The Secretary General of the Council of Europe, Thorbjorn Jagland, visiting Romania, said he was glad the Government was carefully considering laws before bringing them into force and noted it was important to do the same also regarding the adoption of the property restitution law.
Prime Minister Victor Ponta said yesterday, after the meeting he had had with the Secretary General of the Council of Europe (CoE), Thorbjorn Jagland, that the Government would ask the European Court of Human Rights (ECHR) to consent to an extension of the deadline for the adoption of the new law on damages for nationalise properties, so that it had enough time to address all its provisions in detail. ‘There was the deadline of April 12 by which Romania was supposed to adopt the appropriate legislation for the regime of the restitution of properties. I appreciated the constructive position of both the European Court and specialised structures of the CoE in this extremely delicate matter for Romania, and, while last year was a year with many political turbulences, this year should bring a final solution, compliant with European standards in the field’, said the PM. Ponta also noted that had also been one of the most important subjects he and the Council of Europe Secretary General had talked about, both recognising the importance of adopting a solution in agreement with ECHR standards. ‘
We decided together that the best way was to have a detailed debate on the text before the law is adopted. If the specialised departments have any observations on the bill, they must and shall be considered in the final legal text’, Victor Ponta said. He added that, in April, Government officials would go to Strasbourg for talks with ECHR specialists to agree n the final form of the law. On March 14, at the beginning of the Cabinet meeting, the PM said the Executive would ask for a vote of confidence for the property restitution law in Parliament, on March 26.

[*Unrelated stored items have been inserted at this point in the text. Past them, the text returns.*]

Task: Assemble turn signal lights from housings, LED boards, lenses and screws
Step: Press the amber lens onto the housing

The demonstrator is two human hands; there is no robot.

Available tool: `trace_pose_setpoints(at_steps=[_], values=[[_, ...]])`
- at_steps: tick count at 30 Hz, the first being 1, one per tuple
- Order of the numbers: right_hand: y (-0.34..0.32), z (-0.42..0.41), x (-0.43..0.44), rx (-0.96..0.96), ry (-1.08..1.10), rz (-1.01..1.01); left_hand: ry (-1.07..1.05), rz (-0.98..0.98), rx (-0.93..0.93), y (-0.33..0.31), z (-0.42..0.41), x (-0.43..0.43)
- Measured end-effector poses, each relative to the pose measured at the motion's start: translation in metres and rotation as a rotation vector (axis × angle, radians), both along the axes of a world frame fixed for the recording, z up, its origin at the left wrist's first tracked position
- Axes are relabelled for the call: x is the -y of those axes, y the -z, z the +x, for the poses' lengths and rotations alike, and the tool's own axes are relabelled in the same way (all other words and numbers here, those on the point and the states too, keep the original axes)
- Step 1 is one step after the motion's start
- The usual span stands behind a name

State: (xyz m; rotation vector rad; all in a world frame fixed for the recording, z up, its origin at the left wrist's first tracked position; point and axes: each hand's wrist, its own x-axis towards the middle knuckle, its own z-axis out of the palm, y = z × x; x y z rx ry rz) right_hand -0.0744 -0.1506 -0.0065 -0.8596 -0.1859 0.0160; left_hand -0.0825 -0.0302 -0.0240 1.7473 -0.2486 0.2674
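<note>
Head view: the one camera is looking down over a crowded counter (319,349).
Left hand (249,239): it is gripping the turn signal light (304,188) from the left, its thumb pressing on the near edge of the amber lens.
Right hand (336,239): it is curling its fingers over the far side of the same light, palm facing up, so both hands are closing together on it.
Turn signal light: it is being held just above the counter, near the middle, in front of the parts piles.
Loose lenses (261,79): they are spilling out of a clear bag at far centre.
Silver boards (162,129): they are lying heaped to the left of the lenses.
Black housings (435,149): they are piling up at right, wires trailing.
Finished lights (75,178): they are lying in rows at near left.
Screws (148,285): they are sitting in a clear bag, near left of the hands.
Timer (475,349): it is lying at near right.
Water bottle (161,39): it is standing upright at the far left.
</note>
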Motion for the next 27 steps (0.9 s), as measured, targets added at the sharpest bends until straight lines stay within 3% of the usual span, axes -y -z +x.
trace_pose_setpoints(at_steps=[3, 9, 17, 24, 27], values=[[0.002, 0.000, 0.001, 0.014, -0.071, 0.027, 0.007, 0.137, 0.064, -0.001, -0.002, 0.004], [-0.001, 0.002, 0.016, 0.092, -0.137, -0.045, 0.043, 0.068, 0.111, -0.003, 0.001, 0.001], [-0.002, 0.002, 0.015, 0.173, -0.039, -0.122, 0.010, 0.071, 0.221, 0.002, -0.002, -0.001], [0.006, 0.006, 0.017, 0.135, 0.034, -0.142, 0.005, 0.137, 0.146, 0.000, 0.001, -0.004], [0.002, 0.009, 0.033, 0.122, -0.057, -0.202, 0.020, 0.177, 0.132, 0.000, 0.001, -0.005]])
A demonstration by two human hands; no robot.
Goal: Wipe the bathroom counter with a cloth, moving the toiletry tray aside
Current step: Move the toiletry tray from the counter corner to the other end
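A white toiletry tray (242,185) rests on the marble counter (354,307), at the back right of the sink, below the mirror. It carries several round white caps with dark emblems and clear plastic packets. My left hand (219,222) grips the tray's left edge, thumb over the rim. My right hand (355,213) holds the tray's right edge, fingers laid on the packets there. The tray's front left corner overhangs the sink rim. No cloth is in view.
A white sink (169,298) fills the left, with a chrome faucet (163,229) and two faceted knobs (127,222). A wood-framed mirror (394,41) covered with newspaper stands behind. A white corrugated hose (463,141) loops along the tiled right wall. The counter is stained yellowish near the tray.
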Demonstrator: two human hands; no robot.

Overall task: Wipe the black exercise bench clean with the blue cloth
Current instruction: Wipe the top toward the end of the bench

Senate Speaker Crin Antonescu also said yesterday that the Government and the supporting parliamentary majority were looking for the fairest and most effective solution regarding the property restitution, and pointed out there was a consensus in USL on the ‘over-taxation’ by 85 per cent of anyone who had bought litigious rights over nationalised properties. The Secretary General of the Council of Europe, Thorbjorn Jagland, in turn stressed that it was important that the law was thoroughly studied ‘to avoid all sorts of subsequent disputes in the Court of Strasbourg’. Jagland also said he could see the political situation in Romania had been stabilised and that steps were being taken towards a constitutional review, seeking separate and important roles for every structure of the state. ‘And I believe it is very important that the representatives of the Council of Europe can contribute their expertise to this process of changing the Constitution so that it is not only a platform for all political structures engaged in the process, but also represent the will or structures of the Council of Europe’, was the CoE secretary general’s conclusion. On the constitutional review subject, PM Ponta said the Government would seek the technical assistance of the Venice Commission in the process and that he would make a formal request, also asking the heads of the Parliament to do the same.
The premier pointed out he wanted the Constitution review to be a process open not just to the civil society, but also Romania’s European partners. Yesterday, CoE Secretary General Jagland was also going to see the Speaker of the Chamber of Deputies, Valeriu Zgonea, the Minister of Justice, Mona Pivniceru and President Traian Basescu.